Jun 20

Solution to Question 2 from UoL exam 2018, Zone B

Solution to Question 2 from UoL exam 2018, Zone B

There are three companies, called A, B, and C, and each has a 4% chance of going bankrupt. The event that one of the three companies will go bankrupt is independent of the event that any other company will go bankrupt.

Company A has outstanding bonds, and a bond will have a net return of r = 0\% if the corporation does not go bankrupt, but it will have a net return of r = -100\%, i.e., losing everything invested, if it goes bankrupt. Suppose an investor buys $1000 worth of bonds of company A, which we will refer to as portfolio {P_1}.

Suppose also that there exists a security whose payout depends on the bankruptcy of companies B and C in a joint fashion. In particular, if neither B nor C go bankrupt, this derivative will have a net return of r = 0\%. If exactly one of B or C go bankrupt, it will have a net return of r = -50\%, i.e., losing half of the investment. If both B and C go bankrupt, it will have a net return of r = -100\%, i.e., losing the whole investment. Suppose an investor buys $1000 worth of this derivative, which is then called portfolio {P_2}.

(a) Calculate the VaR at the \alpha = 10\% critical level for portfolios P_1 and {P_2}. [30 marks]

Independence of events. Denote A,{A^c} the events that company A goes bankrupt and does not go bankrupt, resp. A similar notation will be used for the other two companies. The simple definition of independence of bankruptcy events P(A \cap B) = P(A)P(B) would be too difficult to apply to prove independence of all events that we need. A general definition of independence of variables is that their sigma-fields are independent (it will not be explained here). This general definition implies that in all cases below we can use multiplicativity of probability such as

P(B \cap C) = P(B)P(C) = {0.04^2} = 0.0016,\,\,P({B^c} \cap {C^c}) = {0.96^2} = 0.9216,

P((B \cap {C^c}) \cup ({B^c} \cap C)) = P(B \cap {C^c}) + P({B^c} \cap C) = 2 \times 0.04 \times 0.96 = 0.0768.

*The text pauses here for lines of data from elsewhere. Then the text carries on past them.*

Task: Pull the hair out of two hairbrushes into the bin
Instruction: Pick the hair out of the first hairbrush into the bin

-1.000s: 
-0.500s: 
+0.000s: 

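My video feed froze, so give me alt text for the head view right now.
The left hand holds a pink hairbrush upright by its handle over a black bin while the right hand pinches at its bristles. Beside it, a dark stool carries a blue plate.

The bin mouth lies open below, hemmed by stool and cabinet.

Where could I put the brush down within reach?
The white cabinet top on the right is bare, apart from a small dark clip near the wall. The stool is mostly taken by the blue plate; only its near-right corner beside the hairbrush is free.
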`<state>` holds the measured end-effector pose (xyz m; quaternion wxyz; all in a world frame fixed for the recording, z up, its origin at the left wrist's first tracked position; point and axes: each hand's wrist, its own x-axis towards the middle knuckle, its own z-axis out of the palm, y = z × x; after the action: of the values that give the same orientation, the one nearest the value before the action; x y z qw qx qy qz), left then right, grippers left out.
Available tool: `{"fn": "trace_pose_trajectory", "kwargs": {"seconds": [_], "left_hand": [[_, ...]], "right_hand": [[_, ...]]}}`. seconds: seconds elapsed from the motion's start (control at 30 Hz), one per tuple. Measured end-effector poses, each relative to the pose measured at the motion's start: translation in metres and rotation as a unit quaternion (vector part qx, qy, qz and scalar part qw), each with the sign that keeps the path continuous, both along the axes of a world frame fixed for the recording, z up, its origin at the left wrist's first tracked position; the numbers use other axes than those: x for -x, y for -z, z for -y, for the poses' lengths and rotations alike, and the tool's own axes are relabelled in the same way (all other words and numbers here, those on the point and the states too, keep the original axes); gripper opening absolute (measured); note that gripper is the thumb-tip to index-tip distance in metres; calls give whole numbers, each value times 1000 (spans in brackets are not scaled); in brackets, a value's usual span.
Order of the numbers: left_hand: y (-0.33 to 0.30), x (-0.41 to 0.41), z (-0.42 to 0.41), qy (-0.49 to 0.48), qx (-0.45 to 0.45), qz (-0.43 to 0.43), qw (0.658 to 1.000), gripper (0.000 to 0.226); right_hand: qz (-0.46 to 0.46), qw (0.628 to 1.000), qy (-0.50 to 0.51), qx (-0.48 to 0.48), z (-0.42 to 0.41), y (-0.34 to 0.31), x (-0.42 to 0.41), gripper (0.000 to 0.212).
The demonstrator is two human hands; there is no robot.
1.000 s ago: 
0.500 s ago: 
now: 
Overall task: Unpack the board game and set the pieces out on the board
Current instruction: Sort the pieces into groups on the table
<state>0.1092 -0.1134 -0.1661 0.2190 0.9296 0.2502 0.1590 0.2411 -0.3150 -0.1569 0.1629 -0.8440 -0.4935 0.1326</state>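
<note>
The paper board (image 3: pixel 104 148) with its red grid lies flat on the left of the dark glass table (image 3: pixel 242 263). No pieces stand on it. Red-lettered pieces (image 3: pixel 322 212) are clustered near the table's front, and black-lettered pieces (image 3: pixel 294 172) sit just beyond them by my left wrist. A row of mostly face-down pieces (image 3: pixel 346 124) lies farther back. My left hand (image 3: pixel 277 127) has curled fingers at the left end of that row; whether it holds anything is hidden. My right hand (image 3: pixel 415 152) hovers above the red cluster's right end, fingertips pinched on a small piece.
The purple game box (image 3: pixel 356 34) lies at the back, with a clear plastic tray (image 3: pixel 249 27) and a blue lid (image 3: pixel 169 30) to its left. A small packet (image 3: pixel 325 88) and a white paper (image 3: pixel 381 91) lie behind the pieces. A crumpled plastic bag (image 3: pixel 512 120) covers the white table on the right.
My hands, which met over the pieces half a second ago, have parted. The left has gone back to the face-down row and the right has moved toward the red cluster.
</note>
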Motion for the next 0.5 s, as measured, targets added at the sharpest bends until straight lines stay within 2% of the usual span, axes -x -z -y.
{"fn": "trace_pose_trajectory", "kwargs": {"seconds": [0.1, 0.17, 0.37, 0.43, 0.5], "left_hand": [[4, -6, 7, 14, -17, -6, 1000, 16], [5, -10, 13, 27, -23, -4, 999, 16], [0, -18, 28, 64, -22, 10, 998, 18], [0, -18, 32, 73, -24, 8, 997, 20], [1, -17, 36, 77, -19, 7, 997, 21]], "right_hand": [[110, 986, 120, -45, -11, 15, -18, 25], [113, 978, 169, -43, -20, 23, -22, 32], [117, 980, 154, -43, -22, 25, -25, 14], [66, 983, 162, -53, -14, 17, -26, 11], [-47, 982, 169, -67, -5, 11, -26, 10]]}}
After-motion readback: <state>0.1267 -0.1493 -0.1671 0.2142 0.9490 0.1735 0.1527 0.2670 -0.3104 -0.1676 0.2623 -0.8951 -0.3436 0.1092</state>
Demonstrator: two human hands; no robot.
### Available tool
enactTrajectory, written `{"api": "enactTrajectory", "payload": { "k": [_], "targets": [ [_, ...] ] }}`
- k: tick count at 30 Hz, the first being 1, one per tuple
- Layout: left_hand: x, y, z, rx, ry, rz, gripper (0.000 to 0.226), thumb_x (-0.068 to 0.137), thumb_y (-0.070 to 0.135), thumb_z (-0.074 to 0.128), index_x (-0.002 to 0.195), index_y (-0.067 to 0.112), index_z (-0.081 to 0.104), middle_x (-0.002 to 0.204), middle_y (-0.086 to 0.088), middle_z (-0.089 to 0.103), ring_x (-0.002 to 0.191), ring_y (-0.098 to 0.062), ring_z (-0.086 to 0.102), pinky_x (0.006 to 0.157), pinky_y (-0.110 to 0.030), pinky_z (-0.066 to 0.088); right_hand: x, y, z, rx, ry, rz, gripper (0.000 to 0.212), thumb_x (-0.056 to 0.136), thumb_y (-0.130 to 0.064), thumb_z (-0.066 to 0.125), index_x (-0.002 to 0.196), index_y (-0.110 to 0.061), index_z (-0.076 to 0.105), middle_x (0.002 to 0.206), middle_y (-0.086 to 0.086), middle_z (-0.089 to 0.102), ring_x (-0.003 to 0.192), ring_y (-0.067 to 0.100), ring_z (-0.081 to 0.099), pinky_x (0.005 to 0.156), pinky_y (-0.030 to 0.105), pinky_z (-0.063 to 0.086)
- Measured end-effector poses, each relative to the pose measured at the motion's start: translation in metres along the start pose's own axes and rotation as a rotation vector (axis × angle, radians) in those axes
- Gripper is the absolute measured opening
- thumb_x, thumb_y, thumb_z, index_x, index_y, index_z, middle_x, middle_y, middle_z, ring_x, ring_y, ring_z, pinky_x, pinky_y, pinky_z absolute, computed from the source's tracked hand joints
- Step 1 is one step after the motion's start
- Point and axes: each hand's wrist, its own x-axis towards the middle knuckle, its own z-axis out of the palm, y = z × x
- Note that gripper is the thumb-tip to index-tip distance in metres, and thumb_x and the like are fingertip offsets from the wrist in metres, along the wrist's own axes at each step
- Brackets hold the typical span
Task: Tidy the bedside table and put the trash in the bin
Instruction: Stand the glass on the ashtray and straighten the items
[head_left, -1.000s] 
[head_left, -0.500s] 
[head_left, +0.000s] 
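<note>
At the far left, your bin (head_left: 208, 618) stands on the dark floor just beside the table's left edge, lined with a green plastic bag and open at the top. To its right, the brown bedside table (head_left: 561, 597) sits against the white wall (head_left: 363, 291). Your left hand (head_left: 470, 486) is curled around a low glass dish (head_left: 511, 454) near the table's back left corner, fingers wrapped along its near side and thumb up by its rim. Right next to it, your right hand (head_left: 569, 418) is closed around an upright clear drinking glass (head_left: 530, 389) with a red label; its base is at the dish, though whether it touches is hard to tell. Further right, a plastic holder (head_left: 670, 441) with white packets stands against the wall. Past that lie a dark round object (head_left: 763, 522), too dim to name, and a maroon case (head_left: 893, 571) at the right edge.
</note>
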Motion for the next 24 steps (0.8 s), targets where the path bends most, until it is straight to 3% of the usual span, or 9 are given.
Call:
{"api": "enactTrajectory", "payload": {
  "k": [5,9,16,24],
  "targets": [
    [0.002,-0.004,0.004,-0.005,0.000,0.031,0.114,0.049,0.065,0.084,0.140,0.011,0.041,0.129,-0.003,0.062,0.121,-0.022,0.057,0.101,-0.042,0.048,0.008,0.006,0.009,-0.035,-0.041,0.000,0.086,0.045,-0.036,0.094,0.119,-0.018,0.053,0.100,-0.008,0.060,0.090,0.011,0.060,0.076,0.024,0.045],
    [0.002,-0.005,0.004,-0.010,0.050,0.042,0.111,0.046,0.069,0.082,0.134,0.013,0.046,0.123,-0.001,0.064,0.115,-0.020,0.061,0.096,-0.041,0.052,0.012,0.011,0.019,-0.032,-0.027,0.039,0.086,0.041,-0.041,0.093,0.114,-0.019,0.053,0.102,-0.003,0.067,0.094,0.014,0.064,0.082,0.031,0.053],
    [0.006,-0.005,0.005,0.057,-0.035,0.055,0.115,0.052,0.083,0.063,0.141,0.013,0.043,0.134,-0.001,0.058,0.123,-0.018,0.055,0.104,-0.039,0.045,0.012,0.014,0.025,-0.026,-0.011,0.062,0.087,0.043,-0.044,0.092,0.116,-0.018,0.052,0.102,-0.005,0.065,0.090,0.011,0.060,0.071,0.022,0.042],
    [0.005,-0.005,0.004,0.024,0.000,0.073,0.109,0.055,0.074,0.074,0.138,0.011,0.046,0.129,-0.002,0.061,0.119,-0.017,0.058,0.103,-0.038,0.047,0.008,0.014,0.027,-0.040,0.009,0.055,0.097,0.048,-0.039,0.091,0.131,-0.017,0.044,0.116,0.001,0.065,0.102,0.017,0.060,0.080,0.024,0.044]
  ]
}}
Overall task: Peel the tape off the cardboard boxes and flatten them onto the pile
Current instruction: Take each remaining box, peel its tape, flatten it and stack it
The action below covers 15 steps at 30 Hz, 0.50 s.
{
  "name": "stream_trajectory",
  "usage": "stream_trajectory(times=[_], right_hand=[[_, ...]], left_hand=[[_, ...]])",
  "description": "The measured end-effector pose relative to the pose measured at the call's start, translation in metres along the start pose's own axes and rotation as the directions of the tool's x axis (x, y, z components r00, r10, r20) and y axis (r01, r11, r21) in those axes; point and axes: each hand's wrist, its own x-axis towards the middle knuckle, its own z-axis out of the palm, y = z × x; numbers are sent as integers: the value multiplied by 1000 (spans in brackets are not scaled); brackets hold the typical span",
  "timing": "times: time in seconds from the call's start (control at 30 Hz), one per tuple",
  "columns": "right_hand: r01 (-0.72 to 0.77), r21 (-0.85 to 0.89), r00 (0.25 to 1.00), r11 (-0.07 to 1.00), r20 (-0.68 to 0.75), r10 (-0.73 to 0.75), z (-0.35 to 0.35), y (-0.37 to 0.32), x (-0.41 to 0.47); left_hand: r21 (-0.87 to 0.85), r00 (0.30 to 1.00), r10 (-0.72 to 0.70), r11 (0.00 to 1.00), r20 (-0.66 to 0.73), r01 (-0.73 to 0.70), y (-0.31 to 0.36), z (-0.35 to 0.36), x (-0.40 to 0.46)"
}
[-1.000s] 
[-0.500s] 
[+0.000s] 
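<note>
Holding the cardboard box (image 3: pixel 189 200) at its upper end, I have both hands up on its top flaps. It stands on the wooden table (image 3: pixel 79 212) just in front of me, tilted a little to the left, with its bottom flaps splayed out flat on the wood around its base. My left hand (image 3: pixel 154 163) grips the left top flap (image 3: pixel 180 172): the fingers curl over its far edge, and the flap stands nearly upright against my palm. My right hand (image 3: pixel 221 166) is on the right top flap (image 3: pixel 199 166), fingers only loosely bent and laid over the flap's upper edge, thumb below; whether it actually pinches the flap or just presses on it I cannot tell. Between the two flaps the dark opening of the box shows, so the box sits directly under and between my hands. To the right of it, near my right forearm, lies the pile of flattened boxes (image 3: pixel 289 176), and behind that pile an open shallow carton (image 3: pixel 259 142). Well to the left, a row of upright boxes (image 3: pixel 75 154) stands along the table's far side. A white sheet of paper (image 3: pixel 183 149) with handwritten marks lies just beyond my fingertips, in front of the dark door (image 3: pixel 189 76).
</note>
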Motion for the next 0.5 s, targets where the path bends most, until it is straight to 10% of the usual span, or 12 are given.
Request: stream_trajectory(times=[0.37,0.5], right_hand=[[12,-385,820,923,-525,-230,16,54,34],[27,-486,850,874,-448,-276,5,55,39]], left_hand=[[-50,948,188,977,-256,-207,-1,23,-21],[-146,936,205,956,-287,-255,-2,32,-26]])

The events here have a simple interpretation: the first is that “both B and C fail”, the second is “both B and C fail”, and the third is that “either (B fails and C does not) or (B does not fail and C does)” (they do not intersect and additivity of probability applies).

Let {r_A},{r_S} be returns on A and the security S, resp. From the problem statement it follows that these returns are described by the tables
Table 1

{r_A} Prob
0 0.96
-100 0.04

Table 2

{r_S} Prob
0 0.9216
-50 0.0768
-100 0.0016

Everywhere we will be working with percentages, so the dollar values don’t matter.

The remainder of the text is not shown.